Posted: 05/20/2009 at 7:03 AM by James D. Clark

Fox 13 Tampa Bay recently investigated a suspicious alleged bonus system in place at Brooksville Regional Hospital.  According to the allegations, 47 year-old Dave Roberts arrived at the ER after injuring his back and was in obvious pain, was unable to walk, and had lost control of his bladder.   The ER doctor chose only to administer two shots (presumably for pain) and ordered an X-ray. Roberts was then sent home. Three days later (the next business day), Mr. Roberts went to a specialist who immediately recognized the severity of the spinal injury and emergency surgery was performed. Unfortunately, Mr. Roberts suffered severe, permanent injury, which according to the lawsuit, was a direct result of Brooksville Regional’s hurry to get Roberts out the door.

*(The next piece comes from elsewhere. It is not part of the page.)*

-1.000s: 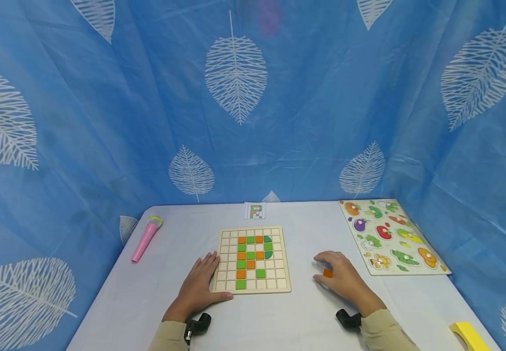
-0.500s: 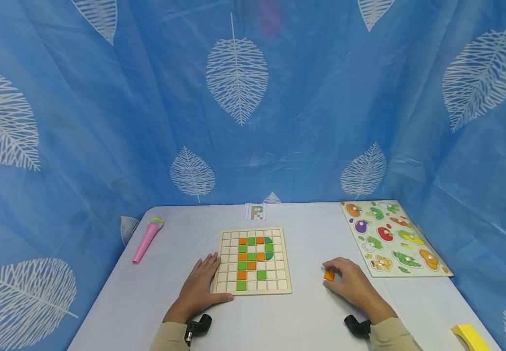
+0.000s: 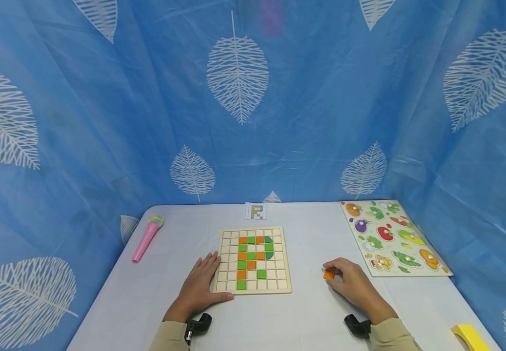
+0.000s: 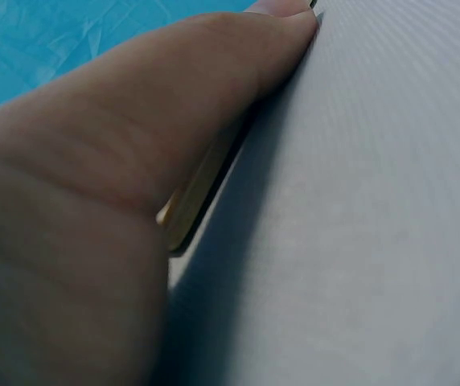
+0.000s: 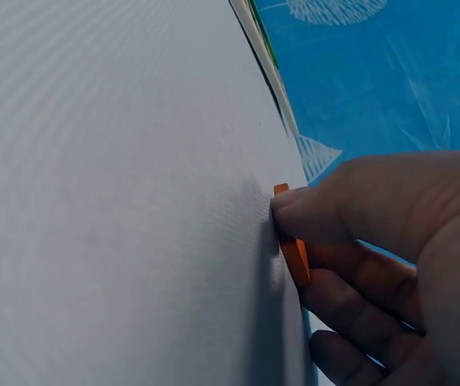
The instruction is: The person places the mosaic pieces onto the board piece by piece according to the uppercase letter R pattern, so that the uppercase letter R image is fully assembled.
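Note:
A square wooden grid board (image 3: 281,265) lies on the white table, with green and orange tiles set in it in the shape of a letter. My left hand (image 3: 197,282) rests at the board's lower left corner, fingers along the left side and thumb along the near edge. To the right of the board, my right hand (image 3: 353,283) pinches an orange square tile (image 3: 329,275) between thumb and fingers. In the right wrist view the orange tile (image 5: 296,259) is tilted on edge, close to the tabletop; whether it touches the cloth I cannot tell.
Behind the board lies a small pattern card (image 3: 255,211). A pink toy microphone (image 3: 145,241) is at the left, a vegetable puzzle board (image 3: 386,268) at the back right. A yellow arched block (image 3: 471,337) sits at the near right edge. Blue curtains (image 3: 305,122) surround the table.
My right hand has shifted slightly to the right and closed its fingers on the orange tile, then stayed almost still. The left hand keeps its place at the board.

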Action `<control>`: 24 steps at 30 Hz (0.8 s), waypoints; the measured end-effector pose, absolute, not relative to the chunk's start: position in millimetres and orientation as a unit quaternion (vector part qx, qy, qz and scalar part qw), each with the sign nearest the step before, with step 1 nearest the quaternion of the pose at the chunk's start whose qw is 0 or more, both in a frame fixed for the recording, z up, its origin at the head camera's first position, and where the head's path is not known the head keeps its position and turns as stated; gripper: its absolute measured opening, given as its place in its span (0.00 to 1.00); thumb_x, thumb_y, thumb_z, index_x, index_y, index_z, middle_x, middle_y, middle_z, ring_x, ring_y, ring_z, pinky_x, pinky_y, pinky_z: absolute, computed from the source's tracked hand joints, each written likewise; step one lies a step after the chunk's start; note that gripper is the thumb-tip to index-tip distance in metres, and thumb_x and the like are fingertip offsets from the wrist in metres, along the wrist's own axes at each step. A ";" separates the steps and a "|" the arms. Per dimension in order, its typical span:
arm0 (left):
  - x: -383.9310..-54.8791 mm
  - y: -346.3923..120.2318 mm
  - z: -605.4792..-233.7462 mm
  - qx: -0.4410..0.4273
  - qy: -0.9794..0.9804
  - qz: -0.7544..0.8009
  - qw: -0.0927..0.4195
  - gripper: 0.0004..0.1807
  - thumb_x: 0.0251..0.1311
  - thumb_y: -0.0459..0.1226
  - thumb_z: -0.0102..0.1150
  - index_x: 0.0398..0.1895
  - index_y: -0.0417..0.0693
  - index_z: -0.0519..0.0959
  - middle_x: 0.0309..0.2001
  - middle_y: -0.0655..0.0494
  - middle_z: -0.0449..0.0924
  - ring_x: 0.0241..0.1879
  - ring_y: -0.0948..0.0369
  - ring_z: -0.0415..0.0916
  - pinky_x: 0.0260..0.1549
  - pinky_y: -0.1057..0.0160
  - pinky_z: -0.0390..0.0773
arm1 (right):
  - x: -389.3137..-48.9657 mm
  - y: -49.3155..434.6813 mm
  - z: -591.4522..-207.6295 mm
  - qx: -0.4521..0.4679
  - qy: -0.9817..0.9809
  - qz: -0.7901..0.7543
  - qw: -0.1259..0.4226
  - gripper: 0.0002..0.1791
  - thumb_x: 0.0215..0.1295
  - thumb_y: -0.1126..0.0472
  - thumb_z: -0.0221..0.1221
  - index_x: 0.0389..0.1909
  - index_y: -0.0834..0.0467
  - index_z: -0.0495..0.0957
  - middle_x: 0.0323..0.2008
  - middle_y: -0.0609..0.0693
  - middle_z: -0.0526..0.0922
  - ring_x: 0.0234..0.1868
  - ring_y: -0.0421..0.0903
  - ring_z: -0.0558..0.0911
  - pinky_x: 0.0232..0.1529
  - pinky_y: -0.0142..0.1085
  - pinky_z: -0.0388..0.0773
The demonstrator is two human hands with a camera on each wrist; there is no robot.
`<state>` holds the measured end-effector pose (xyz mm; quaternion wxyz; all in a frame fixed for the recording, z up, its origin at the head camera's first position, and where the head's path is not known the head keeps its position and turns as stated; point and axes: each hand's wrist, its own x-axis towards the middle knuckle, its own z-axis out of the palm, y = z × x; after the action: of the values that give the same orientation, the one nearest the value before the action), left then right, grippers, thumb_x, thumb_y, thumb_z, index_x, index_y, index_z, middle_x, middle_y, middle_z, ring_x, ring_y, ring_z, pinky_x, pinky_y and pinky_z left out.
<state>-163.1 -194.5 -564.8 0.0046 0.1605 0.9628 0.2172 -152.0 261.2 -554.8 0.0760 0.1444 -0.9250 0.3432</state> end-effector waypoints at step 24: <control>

It has been uncovered that Brooksville Regional gave a financial incentive to ER physicians for moving patients quickly through the ER.   Allegations suggest that ER doctors were offered a quarterly bonus if the average length of stay for a patient in the ER was less than two hours. The hospital is likely using these incentives to decrease the waiting times of patients in the ER (a desire fueled in part because ER wait time is a hot advertising trend) – which by itself is a good intention. Unfortunately some hospitals, such as Brooksville Regional, appear to have decided to rush ER visits instead of adequately staffing their emergency room department.

This bonus system clearly causes a conflict of interest between the doctor’s fiduciary duty of care and the Hospital’s interest in profit and reputation. Bonuses are common in the industry, but a bonus which directly contradicts the ability for a healthcare professional to provide adequate care is unacceptable. And for patients like Dave Roberts, it can ruin lives.